7 octobre : je publie ce poème de Marmoud Darwich "Passants parmi les paroles passagères".
Il provoqua une réaction violente en Israël. Mahmoud Darwich l’écrit à chaud et dans l’horreur : le poète assiste à une scène où l’armée israélienne brise les os d’enfants palestiniens. En 1987, après le début de la première intifada.

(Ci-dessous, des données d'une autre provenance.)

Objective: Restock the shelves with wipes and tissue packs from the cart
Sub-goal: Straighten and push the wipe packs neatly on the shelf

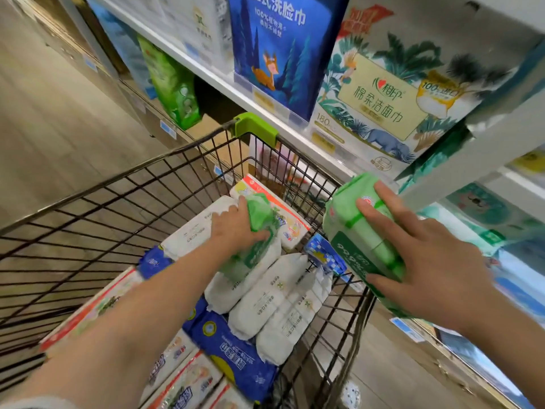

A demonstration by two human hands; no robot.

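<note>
The upper shelf (218, 78) is walled shut: the blue pack (280, 54) and the leafy box (383, 98) stand flush. Below, a dark gap (213, 97) opens beside the green bag (174, 84), behind the cart (132, 171) wire. The cart's far left lies open; white packs (265, 293) crowd under my left hand (236, 228) and its green pack (259, 216). My right hand (436, 261) holds a second green pack (348, 225) over the rim, a white rail (442, 175) just beyond
</note>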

Face au déferlement de ce jour dans les médias : "Israël a le droit de se défendre", difficile de ne pas penser à d’autres commémorations qui n’ont jamais lieu. Pourquoi ne pas commémorer par exemple Sabra et Chatila, 1982, déjà au Liban, dans déjà des camps palestiniens ? On ne sait combien de centaines de morts."invisibles" dit une journaliste parlant de Gaza aujourd'hui... non, invisibilisés.

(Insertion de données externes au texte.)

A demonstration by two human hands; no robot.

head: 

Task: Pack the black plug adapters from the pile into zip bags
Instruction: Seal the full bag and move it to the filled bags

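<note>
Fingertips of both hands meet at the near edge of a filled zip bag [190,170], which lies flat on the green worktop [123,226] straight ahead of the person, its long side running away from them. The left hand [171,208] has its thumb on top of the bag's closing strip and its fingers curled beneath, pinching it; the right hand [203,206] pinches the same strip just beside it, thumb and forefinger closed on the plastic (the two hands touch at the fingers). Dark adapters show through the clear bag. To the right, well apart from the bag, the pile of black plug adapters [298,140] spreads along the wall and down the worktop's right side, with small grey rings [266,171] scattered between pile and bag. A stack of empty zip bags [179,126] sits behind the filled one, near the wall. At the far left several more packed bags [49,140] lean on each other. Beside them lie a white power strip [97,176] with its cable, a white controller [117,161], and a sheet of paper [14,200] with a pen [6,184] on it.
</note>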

Les Palestiniens ont-ils le droit d’exister ?
1
Vous qui passez parmi les paroles passagères
Portez vos noms et partez
Retirez vos heures de notre temps, partez
Extorquez ce que vous voulez
Du bleu du ciel et du sable de la mémoire
Prenez les photos que vous voulez, pour savoir
Que vous ne saurez pas
Comment les pierres de notre terre
Bâtissent le toit du ciel
2.
Vous qui passez parmi les paroles passagères
Vous fournissez l’épée, nous fournissons le sang
Vous fournissez l’acier et le feu, nous fournissons la chair
Vous fournissez un autre char, nous fournissons les pierres
Vous fournissez la bombe lacrymogène, nous fournissons la pluie
Mais le ciel et l’air
Sont les mêmes pour vous et pour nous
Alors prenez votre lot de notre sang, et partez
Allez dîner, festoyer et danser, puis partez
A nous de garder les roses des martyrs
A nous de vivre comme nous le voulons
3.
Vous qui passez parmi les paroles passagères
comme la poussière amère, passez où vous voulez
mais ne passez pas parmi nous comme les insectes volants
Nous avons à faire dans notre terre
Nous avons à cultiver le blé
A l’abreuver de la rosée de nos corps
Nous avons ce qui ne vous agrée pas ici
Pierres et perdrix
Alors, portez le passé, si vous le voulez
Au marché des antiquités
Et restituez le squelette à la huppe
Sur un plateau de porcelaine
Nous avons ce qui ne vous agrée pas
Nous avons l’avenir
Et nous avons à faire dans notre pays
4.
Vous qui passez parmi les paroles passagères
Entassez vos illusions dans une fosse abandonnée, et partez
Rendez les aiguilles du temps à la légitimité du veau d’or
Ou au battement musical du révolver
Nous avons ce qui ne vous agrée pas ici, partez
Nous avons ce qui n’est pas en vous :
Une patrie qui saigne, un peuple qui saigne
Une patrie utile à l’oubli et au souvenir
5.
Vous qui passez parmi les paroles passagères
Il est temps que vous partiez
Et que vous vous fixiez où bon vous semble
Mais ne vous fixez pas parmi nous
Il est temps que vous partiez
Que vous mouriez où bon vous sembleMais ne mourez pas parmi nous
Nous avons à faire dans notre terre
Ici, nous avons le passé
La voix inaugurale de la vie
Et nous y avons le présent, le présent et l’avenir
Nous y avons l’ ici-bas et l’au-delà
Alors, sortez de notre terre
De notre terre ferme, de notre mer
De notre blé, de notre sel, de notre blessure
De toute chose, sortez
Des souvenirs de la mémoire
O vous qui passez parmi les paroles passagères.